Wet algemene bepalingen omgevingsrecht (Wabo)
Artikel 2.1
1. Het is verboden zonder omgevingsvergunning een project uit te voeren, voor zover dat geheel of gedeeltelijk bestaat uit:
a. het bouwen van een bouwwerk,
c. het gebruiken van gronden of bouwwerken in strijd met een bestemmingsplan, een beheersverordening, een exploitatieplan, de regels gesteld krachtens artikel 4.1, derde lid, of 4.3, derde lid, van de Wet ruimtelijke ordening of een voorbereidingsbesluit voor zover toepassing is gegeven aan artikel 3.7, vierde lid, tweede volzin, van die wet,
Artikel 2.10
1. Voor zover de aanvraag betrekking heeft op een activiteit als bedoeld in artikel 2.1, eerste lid, onder a, wordt de omgevingsvergunning geweigerd indien:
a. (…);
b. (…);
c. de activiteit in strijd is met het bestemmingsplan, de beheersverordening of het exploitatieplan, of de regels die zijn gesteld krachtens artikel 4.1, derde lid, of 4.3, derde lid, van de Wet ruimtelijke ordening, tenzij de activiteit niet in strijd is met een omgevingsvergunning die is verleend met toepassing van artikel 2.12;
d. (…).
2. In gevallen als bedoeld in het eerste lid, onder c, wordt de aanvraag mede aangemerkt als een aanvraag om een vergunning voor een activiteit als bedoeld in artikel 2.1, eerste lid, onder c, en wordt de vergunning op de grond, bedoeld in het eerste lid, onder c, slechts geweigerd indien vergunningverlening met toepassing van artikel 2.12 niet mogelijk is.
Artikel 2.12
1. Voor zover de aanvraag betrekking heeft op een activiteit als bedoeld in artikel 2.1, eerste lid, onder c, kan de omgevingsvergunning slechts worden verleend indien de activiteit niet in strijd is met een goede ruimtelijke ordening en:
a. indien de activiteit in strijd is met het bestemmingsplan of de beheersverordening:
1°.met toepassing van de in het bestemmingsplan of de beheersverordening opgenomen regels inzake afwijking,
Bestemmingsplan “Buitengebied 2007”
Artikel 21 SPORT
21.1
Bestemmingsomschrijving
De op de plankaart voor SPORT aangewezen gronden zijn bestemd voor:
a. sportvoorzieningen - met uitzondering van voorzieningen ten behoeve van
gemotoriseerde en gemechaniseerde sporten en sporten met dieren;
b. ondergeschikte detailhandel en horeca;
met daarbijbehorende gebouwen - niet zijnde bedrijfswoningen - andere-bouwwerken, wegen, paden, parkeervoorzieningen, water, groenvoorzieningen en terreinen, met dien verstande dat ter plaatse van de aanduiding: (…).
21.2
Bouwvoorschriften
Op de tot SPORT bestemde gronden mogen uitsluitend worden gebouwd bouwwerken ten dienste van de bestemming, met dien verstande dat:
21.2.1
voor gebouwen de volgende bepalingen gelden: (…).
21.2.2
voor andere-bouwwerken de volgende bepalingen gelden:
a. de bouwhoogte van vlaggenmasten mag niet meer dan 6 m bedragen en de
bouwhoogte van lichtmasten en ballenvangers niet meer dan 15 m;
b. de bouwhoogte van overige andere-bouwwerken mag niet meer dan 3 m bedragen.
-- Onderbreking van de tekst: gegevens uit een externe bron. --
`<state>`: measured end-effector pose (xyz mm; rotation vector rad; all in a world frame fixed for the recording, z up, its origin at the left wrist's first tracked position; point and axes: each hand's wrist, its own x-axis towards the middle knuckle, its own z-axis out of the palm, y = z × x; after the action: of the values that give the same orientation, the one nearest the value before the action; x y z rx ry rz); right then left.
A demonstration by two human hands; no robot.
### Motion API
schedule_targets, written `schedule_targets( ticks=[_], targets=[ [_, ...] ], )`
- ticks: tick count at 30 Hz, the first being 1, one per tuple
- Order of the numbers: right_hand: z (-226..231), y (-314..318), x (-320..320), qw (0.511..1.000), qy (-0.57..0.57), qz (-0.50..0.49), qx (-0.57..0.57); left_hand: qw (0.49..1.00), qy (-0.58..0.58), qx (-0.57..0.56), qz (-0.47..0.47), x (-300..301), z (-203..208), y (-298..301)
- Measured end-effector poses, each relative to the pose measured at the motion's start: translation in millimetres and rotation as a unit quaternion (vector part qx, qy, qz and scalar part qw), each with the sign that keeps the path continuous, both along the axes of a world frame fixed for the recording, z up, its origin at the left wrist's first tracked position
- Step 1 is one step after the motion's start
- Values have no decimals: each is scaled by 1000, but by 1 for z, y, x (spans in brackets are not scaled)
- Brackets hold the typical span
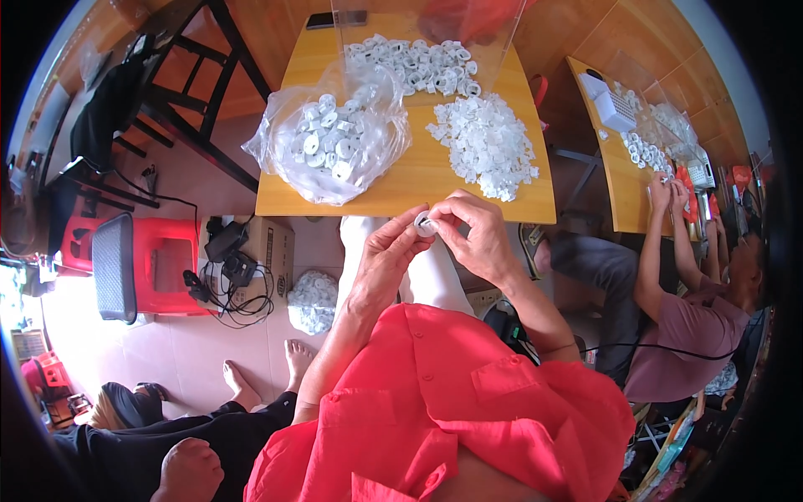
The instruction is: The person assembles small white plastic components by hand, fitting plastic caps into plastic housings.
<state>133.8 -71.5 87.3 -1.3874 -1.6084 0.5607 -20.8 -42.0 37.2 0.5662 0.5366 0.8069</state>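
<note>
Just past the near edge of the table, my left hand (pixel 386 255) grips a small white round plastic part (pixel 425 223) with a dark slot in it. My right hand (pixel 478 238) pinches at the right side of the same part; whether a smaller piece sits between its fingertips is hidden. Beyond my left hand, a clear plastic bag (pixel 280 155) lies open with several white round parts in it. A heap of thin, translucent white pieces (pixel 493 151) covers the right of the table. Behind both lies a pile of white ring-like parts (pixel 418 67).
The wooden table (pixel 401 186) carries a clear upright panel and a dark phone (pixel 336 19). At left stand a red stool (pixel 159 268) and a box with black cables (pixel 242 276). A filled bag (pixel 313 303) rests on the floor. A co-worker (pixel 686 326) handles parts at right.
</note>
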Motion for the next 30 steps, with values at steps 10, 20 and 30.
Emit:
schedule_targets(
  ticks=[10, 20, 30],
  targets=[
    [-1, -9, -8, 998, 34, -46, -29, 990, -134, -29, -31, 0, -19, 1],
    [-8, -12, -12, 995, 66, -68, 1, 986, -147, -60, -38, 3, -19, 2],
    [-1, -13, -18, 990, 104, -91, -11, 983, -154, -84, -51, 5, -21, 2]
  ],
)
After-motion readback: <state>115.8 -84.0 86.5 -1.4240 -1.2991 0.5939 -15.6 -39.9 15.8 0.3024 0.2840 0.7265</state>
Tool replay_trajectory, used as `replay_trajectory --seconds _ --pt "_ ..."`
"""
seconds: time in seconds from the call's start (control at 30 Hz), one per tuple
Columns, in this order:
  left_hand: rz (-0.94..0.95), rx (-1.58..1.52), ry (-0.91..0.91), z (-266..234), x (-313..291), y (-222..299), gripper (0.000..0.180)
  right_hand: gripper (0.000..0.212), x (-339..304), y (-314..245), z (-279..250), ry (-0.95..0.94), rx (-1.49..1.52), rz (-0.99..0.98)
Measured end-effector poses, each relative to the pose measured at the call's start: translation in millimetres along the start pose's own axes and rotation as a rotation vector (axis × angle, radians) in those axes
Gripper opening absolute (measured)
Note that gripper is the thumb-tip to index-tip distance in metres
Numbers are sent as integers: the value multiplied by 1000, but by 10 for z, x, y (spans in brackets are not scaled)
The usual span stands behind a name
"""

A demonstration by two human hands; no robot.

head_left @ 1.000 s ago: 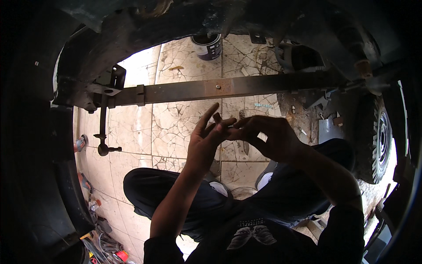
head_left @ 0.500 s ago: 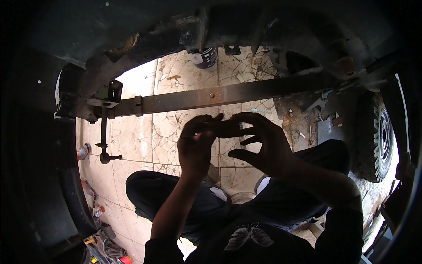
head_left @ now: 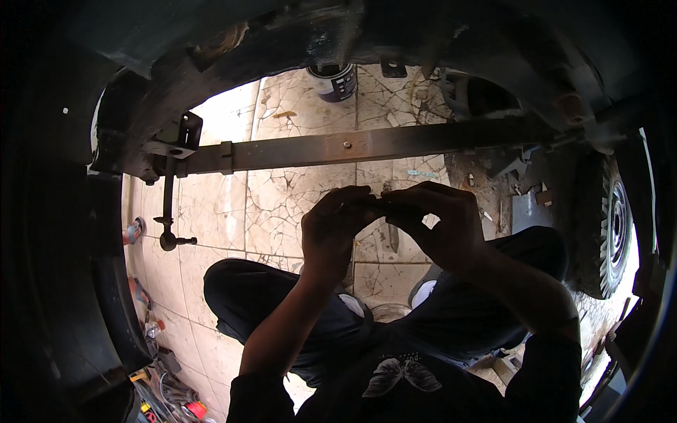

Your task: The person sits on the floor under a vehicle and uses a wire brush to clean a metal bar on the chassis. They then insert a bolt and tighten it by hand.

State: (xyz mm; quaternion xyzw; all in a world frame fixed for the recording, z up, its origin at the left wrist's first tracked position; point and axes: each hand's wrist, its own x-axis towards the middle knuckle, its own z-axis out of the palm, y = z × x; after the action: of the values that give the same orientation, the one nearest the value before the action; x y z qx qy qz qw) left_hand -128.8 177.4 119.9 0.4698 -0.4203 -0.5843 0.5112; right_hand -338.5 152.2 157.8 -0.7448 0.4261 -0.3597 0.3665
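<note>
Here both hands meet in front of the chest, beneath the underside of a vehicle. Left hand (head_left: 337,229): fingers curled, tips pressed together on a small dark part (head_left: 383,204) held between the two hands. Right hand (head_left: 438,225): thumb and forefingers pinching the same part from the other side. The part is too small and too shadowed to identify; it looks like a fastener or fitting.

It sits just below the long flat steel bar (head_left: 367,144), which spans from a bracket (head_left: 176,141) at the left end toward the wheel (head_left: 610,225) at the right. A rod with a ball end (head_left: 168,225) hangs from the bracket. A paint tin (head_left: 333,81) stands on the cracked tile floor (head_left: 282,190) beyond the bar; loose tools (head_left: 173,398) lie at the floor's lower left corner.

Judgement: step in hand is fiddling or assembling the small part by fingertip. Next move calls for a steady two-handed pinch so that it does not drop.
</note>
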Motion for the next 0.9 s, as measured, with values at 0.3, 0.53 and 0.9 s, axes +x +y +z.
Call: replay_trajectory --seconds 0.3,0.53,0.9 --pt "12 -19 58 -42 -12 -64 25 28 -1 7 85 -64 35 35" --pt "-10 41 45 -49 -12 -27 24 25 -21 -6 76 -77 -5 28" --pt "-107 -90 40 -83 28 -59 24 15 63 -14 -6 -150 29 131"
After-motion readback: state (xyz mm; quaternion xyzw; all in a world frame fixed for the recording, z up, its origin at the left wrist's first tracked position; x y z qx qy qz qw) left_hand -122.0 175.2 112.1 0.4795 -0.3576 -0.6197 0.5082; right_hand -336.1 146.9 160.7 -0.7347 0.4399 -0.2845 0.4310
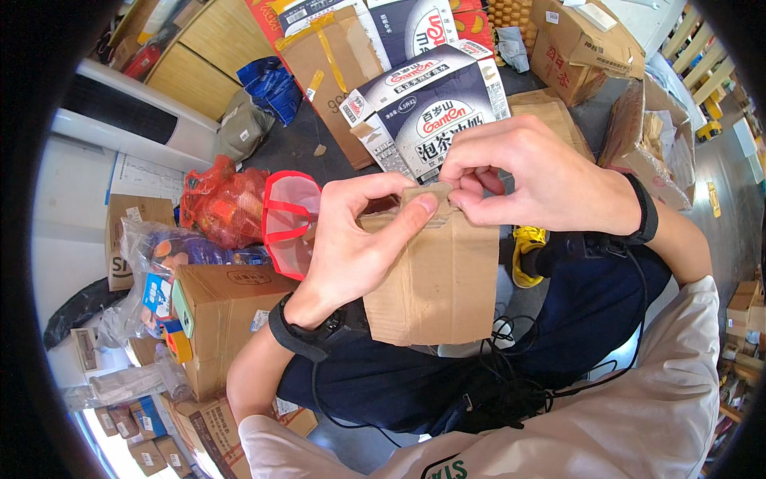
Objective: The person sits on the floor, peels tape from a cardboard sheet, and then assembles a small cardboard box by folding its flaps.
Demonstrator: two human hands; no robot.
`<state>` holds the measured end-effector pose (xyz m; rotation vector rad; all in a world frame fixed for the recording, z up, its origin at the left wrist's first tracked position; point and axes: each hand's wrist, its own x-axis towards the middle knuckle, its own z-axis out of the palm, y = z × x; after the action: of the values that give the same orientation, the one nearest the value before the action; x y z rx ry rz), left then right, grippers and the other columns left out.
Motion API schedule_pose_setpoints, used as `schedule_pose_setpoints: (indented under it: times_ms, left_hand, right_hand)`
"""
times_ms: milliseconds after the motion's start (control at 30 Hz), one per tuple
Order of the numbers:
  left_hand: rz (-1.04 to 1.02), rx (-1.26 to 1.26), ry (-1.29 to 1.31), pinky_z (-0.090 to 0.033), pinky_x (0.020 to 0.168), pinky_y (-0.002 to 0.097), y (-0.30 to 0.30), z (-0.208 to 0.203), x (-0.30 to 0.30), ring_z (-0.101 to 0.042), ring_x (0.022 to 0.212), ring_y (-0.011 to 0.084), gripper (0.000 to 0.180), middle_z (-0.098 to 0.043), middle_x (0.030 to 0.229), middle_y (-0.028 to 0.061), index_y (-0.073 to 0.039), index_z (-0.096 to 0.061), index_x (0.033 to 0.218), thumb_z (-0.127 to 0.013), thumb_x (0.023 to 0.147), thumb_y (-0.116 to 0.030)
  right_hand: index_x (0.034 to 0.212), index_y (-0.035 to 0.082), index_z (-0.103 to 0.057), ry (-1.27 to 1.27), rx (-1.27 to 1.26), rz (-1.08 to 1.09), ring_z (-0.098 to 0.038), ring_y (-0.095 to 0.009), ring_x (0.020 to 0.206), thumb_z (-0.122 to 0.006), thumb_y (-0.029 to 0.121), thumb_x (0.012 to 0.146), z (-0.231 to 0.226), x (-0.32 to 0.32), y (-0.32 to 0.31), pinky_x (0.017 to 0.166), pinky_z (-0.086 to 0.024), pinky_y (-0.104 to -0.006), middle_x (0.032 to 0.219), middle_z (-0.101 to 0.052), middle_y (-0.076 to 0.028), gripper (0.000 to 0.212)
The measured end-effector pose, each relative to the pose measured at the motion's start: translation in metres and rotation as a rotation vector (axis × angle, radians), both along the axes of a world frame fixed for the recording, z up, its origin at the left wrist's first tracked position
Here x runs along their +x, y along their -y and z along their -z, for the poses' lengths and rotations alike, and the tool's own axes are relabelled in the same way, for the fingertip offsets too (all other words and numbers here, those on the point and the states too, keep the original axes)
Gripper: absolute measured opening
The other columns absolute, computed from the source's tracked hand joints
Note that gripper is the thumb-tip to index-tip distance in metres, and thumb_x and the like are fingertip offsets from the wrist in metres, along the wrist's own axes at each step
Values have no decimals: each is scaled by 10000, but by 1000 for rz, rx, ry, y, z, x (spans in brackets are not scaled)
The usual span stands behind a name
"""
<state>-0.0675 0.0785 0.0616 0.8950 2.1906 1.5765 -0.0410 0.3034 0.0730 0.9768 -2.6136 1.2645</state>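
A small brown cardboard box (431,291) is held up above my lap, its plain face toward me. My left hand (351,239) grips its upper left edge, the thumb pressed on a short folded flap (427,194) and the fingers behind. At the flap's right end, my right hand (527,172) pinches the cardboard edge with thumb and forefinger, the other fingers curled in. Whether any tape lies in that pinch I cannot make out. The box's far side and inside are mostly hidden. Both wrists wear black straps with cables.
Beyond my hands lies a large white and dark-blue printed carton (431,104). A red-rimmed mesh basket (289,223) and a red net bag (227,203) are at the left, above a brown box (231,311). More cartons (586,52) stand at the far right. Black cables (511,351) lie across my lap.
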Motion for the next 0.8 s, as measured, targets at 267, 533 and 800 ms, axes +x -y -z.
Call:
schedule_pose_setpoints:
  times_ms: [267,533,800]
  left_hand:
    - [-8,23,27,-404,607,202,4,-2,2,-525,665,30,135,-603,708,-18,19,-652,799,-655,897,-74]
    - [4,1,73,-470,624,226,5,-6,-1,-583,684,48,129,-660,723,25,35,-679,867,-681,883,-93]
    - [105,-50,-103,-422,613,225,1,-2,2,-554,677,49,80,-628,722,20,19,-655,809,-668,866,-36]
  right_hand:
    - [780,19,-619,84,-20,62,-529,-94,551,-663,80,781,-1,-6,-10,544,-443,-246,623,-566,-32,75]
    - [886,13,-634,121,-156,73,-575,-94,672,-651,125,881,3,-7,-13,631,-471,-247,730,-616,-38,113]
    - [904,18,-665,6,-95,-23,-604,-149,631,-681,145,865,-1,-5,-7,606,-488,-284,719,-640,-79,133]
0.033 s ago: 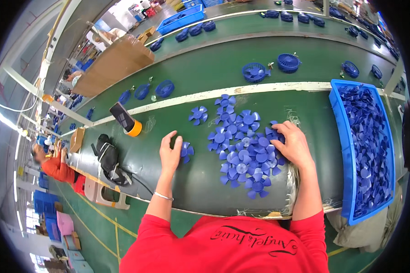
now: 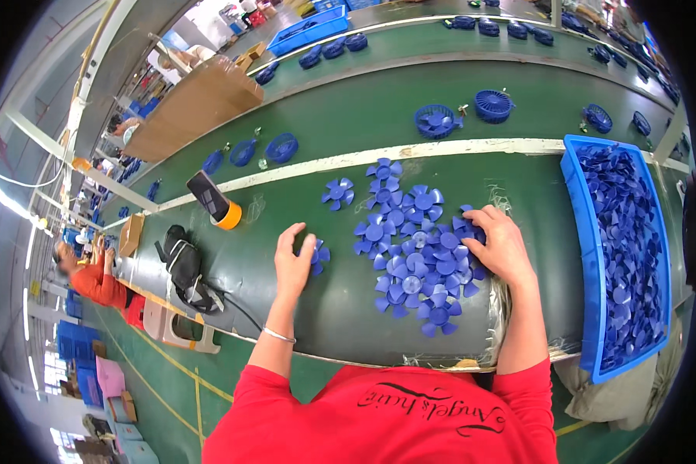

Artikel 45 Algemene vrijstellingsregels
a. Burgemeester en wethouders kunnen vrijstelling verlenen van:
(…);
5. de bestemmingsbepalingen ten aanzien van de hoogte van andere-bouwwerken en toestaan dat de hoogte van kunstwerken en van zend-, ontvang- en/of sirenemasten wordt vergroot tot niet meer dan 40 m;
(…).
b. De onder a bedoelde vrijstelling kunnen slechts worden verleend, indien geen
onevenredige afbreuk wordt gedaan aan:
1 het straat- en bebouwingsbeeld;
2 de woonsituatie;
3 de milieusituatie;
4 de verkeersveiligheid;
5 de sociale veiligheid;
6 de gebruiksmogelijkheden van de (aangrenzende) gronden.